Dir. Bill Condon
Kinsey is Bill Condon’s biopic of pioneering sexologist Alfred Kinsey (Liam Neeson), harkening back to the bad ol’ days of the 1940s, when - to put it bluntly - nobody knew anything. It was an era where questions on sex were just much groping in the dark (some of the questions people are shown asking are ineffably sad in their ignorance) and small wonder: prior to Kinsey’s famed 1948 publication Sexual Behavior in the Human Male, almost no serious scientific study had been done on the subject of sex.

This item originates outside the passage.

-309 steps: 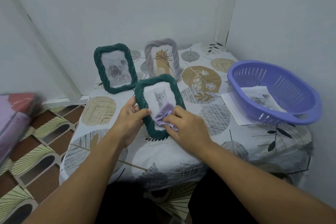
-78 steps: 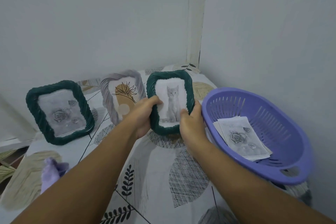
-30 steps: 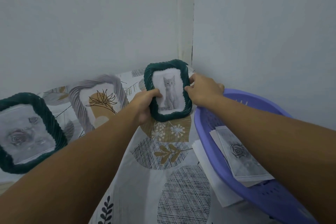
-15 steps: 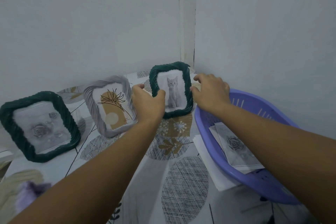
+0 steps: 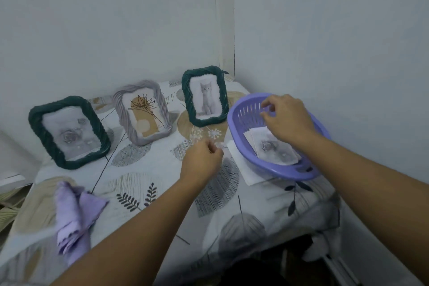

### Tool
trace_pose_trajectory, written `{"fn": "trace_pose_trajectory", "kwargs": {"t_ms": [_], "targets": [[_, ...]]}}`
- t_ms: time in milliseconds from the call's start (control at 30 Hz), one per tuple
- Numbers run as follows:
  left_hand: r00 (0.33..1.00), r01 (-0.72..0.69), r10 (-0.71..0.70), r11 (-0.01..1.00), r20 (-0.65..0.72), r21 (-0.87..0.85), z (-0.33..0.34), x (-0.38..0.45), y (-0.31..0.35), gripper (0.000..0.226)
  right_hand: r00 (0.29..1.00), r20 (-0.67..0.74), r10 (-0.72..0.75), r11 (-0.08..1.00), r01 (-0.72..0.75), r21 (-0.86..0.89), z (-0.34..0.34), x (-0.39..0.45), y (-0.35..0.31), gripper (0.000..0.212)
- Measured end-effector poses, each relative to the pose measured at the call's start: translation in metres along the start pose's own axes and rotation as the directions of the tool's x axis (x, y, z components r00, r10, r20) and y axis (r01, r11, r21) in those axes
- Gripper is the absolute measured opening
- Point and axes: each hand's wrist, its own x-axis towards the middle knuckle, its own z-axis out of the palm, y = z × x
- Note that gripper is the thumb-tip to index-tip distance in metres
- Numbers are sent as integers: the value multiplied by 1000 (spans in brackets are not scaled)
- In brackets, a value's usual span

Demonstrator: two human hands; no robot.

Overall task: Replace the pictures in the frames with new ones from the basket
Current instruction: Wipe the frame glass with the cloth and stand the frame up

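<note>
Three frames stand in a row near the back wall: a green frame with a rose picture (image 5: 69, 131) at the left, a grey frame with a flower drawing (image 5: 142, 121) in the middle, and a green frame with a cat picture (image 5: 204, 96) at the right. Beside the cat frame sits the purple basket (image 5: 234, 127), with a stack of rose pictures (image 5: 272, 148) inside. My right hand (image 5: 286, 117) hovers over the basket, fingers loosely curled, holding nothing. My left hand (image 5: 200, 161) hangs empty above the table, in front of the cat frame.
A crumpled purple cloth (image 5: 74, 211) lies at the front left of the table with the leaf-print cover (image 5: 139, 193). A white sheet (image 5: 243, 165) pokes out from under the basket. Walls meet in a corner right behind the frames.
Both hands let go of the cat frame, which now stands alone by the corner. My left hand drew back toward me; my right hand moved over the basket.
</note>
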Motion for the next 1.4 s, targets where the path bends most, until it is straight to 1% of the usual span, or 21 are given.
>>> {"fn": "trace_pose_trajectory", "kwargs": {"t_ms": [67,133,233,333,433,500,533,600,733,833,967,1067,1133,1200,1233,1300,1333,1367,1400], "targets": [[999,24,-26,998,37,54,5,-7,3,18,1000,18,20,996,-18,-91,-9,-13,11,20],[992,91,-93,995,86,36,10,-10,9,25,998,38,47,984,-40,-175,-18,-25,19,19],[972,173,-172,985,162,7,19,-11,19,33,994,48,102,964,-87,-251,-26,-35,28,26],[950,261,-242,962,196,-77,29,-7,26,22,974,129,186,960,-152,-233,-28,-39,35,34],[909,395,-346,892,230,-219,38,0,30,15,965,171,199,964,-161,-213,-23,-44,43,39],[870,485,-405,807,282,-337,41,2,34,19,967,171,190,968,-154,-200,-21,-44,45,42],[852,517,-425,773,305,-368,43,3,35,22,967,176,186,968,-150,-200,-21,-43,46,42],[830,555,-454,726,322,-407,46,5,37,27,964,192,184,967,-142,-212,-20,-43,46,44],[770,638,-517,633,374,-439,48,1,44,26,961,212,180,963,-129,-235,-19,-42,47,43],[755,655,-528,624,388,-426,49,2,46,26,959,209,189,959,-135,-248,-18,-41,46,39],[726,685,-530,609,437,-399,46,2,47,9,960,196,199,946,-136,-295,-17,-41,44,35],[737,664,-493,654,462,-363,48,0,47,28,958,204,199,942,-130,-311,-18,-41,43,38],[738,658,-480,668,475,-346,50,-2,49,33,958,205,198,946,-132,-297,-19,-40,44,38],[748,647,-485,683,453,-339,52,0,49,30,960,203,195,950,-133,-281,-19,-41,45,37],[761,637,-490,691,426,-342,52,0,49,22,963,193,188,955,-133,-265,-19,-42,46,38],[778,622,-493,693,389,-364,51,-2,50,7,978,128,167,975,-145,-169,-20,-44,48,47],[790,606,-481,704,379,-371,50,-2,49,7,982,66,179,982,-173,-80,-21,-44,49,55],[804,586,-465,725,370,-363,49,-1,46,12,976,1,219,975,-219,23,-23,-45,51,61],[820,562,-447,746,358,-357,49,-1,43,17,957,-35,287,953,-281,115,-25,-45,55,65]]}}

Condon’s screenplay highlight’s Kinsey’s upbringing under his strict religious father (John Lithgow) and its effect of creating a general awkwardness with sexuality all the way to the day of his marriage. Kinsey’s subsequent sexual awakening with his wife Clara (Laura Linney) is something to behold, not just an initiation into sex but a discovery of a new world. It’s perhaps too pat an explanation for Kinsey’s shift from preeminent gall wasp researcher to pioneer in sexual studies, but it suffices as a frame for which this very humanistic film hangs its depiction of a flawed but brave man (Kinsey, as played by Neeson, is prone to rages, and in his quest for utter objectivity can alienate others).
Which is to say that everything in this film turns on the quality of its actors, and Condon, director of the excellent Gods and Monsters, elicits some powerful acting from Neeson and Linney. Neeson and Linney have some marvelous chemistry together as a couple - Linney for one expresses vividly that combination of love, jealousy, and exasperation that Clara feels for Kinsey. In the role of Clyde Martin, assistant and lover of both Kinseys, Peter Sarsgaard is, as always, an astounding actor.
The film alludes to all the controversies of Alfred Kinsey’s life - the hints of sexual activity with his researchers, the childhood sexual data, the Congressional hearings targeted at Kinsey’s work - although they have been modified for dramatic purposes (for instance, in real life, as the Kinsey Institute’s excellent FAQ on the filmnotes, Indiana University stepped in the void left after the Rockefeller Foundation was effectively forced by Congress to withdraw funding). Yet thankfully, Condon avoids turning the film into a moral polemic, giving us a balanced portrait of a man who, for all his flaws, pulled the study of sex into the light of day.